Dans ce treizième tome des aventures de Théodore Poussin, nous sommes loin de la Cochinchine et du vrai père du héros. Le poussin est devenu d’abord poulet. Il rêva un temps d’amour voire de vie bourgeoise dans une île de cocotiers. Mais le héros n’est pas un transparent Tintin et le voici tenté par des actions peu recommandables et en rien homogènes (mais c’est volontaire) d’un tome à l’autre.
L’auteur ne cesse d’aborder les choses sous divers angles si bien qu’aucun album ne ressemble au précédent. Pas de continuité narrative voire dans le dessin lui-même, même si le personnage persiste. De la ligne claire et stylisée, l’auteur revient au centre du détail, de la hachure avec des ruptures à l’intérieur même de son esthétique. Le Gall a en effet horreur d’un style continu, il évolue — tout en prenant son temps et sans se limiter à une seule facture.
L’Amok est venu du roman de Stefan Zweig. Il permet le retour en Malaisie pour une épopée qui, de la drôlerie, vire à un certain tragique. Mais on est plutôt chez Stevenson et Mac Orland. Avec bas-fonds de Singapour où Théodore Poussin, quittant son île, revient pour vivre aux limites de la loi comme les comparses des milieux troubles qu’il côtoie de gré ou de force. Le voici un temps en guenilles et sans le sous. Mais toujours imperturbable : jeté par une porte, il rentre par la fenêtre. Et auprès d’une trafiquante d’armes il apprend — au « détriment » de la vengeance — le pardon. Celui-ci multiplie l’existence plutôt que de la refermer.
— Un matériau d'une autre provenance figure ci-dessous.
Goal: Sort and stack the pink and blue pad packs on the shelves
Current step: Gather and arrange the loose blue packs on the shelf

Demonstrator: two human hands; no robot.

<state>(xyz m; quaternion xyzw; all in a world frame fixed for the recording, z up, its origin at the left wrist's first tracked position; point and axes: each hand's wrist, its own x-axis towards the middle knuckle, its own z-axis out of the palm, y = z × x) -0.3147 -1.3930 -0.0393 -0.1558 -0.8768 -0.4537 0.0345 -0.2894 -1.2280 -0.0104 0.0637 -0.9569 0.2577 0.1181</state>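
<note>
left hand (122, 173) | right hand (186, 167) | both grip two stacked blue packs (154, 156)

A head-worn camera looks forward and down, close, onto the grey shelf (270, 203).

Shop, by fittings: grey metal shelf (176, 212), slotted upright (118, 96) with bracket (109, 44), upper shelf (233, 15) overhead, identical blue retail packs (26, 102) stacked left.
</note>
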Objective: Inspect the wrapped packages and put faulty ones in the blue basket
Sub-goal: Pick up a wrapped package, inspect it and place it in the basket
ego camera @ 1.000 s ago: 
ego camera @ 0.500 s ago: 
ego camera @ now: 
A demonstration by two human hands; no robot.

Autour du héros, les seconds rôles sont très importants : il y a là un tueur blafard (un Bowie période berlinoise) et un colosse malais, boule de violence et de bonté protectrice. Mais tout est astucieusement littéraire et parfaitement graphique à coup d’encre et de peinture entre autres, dans une grande séance de nuit moins sombre que ce qui se fait habituellement en B.D.
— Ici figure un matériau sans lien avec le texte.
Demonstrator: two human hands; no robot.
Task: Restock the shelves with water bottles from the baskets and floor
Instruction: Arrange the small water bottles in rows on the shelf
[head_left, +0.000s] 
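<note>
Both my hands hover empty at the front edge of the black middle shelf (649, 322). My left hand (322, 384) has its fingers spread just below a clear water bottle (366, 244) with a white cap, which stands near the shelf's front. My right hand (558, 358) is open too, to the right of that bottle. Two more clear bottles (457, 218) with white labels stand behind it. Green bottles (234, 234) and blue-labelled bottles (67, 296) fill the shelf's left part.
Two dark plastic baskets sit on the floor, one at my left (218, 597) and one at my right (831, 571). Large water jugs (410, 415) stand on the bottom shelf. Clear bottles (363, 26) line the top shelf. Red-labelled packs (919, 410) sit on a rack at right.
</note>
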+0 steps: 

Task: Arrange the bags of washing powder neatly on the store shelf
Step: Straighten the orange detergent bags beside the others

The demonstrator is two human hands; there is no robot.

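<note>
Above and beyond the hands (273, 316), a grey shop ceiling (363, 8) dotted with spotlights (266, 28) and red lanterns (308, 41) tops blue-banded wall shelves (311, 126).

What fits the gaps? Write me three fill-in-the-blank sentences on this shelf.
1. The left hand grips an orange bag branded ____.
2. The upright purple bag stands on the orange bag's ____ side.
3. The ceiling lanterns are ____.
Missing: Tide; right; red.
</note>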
Quant aux lecteurs, ils restent toujours aux prises à des interrogations sur les motivations des protagonistes. Si bien que ce dernier voyage n’est que celui de l’Amok mais en rien celui de Poussin. Il va encore nous surprendre. Attendons la suite.
jean-paul gavard-perret
Frank Le Gall, Le dernier voyage de l’Amok, tome 13, éditions Dargaud, 2018, 64 p.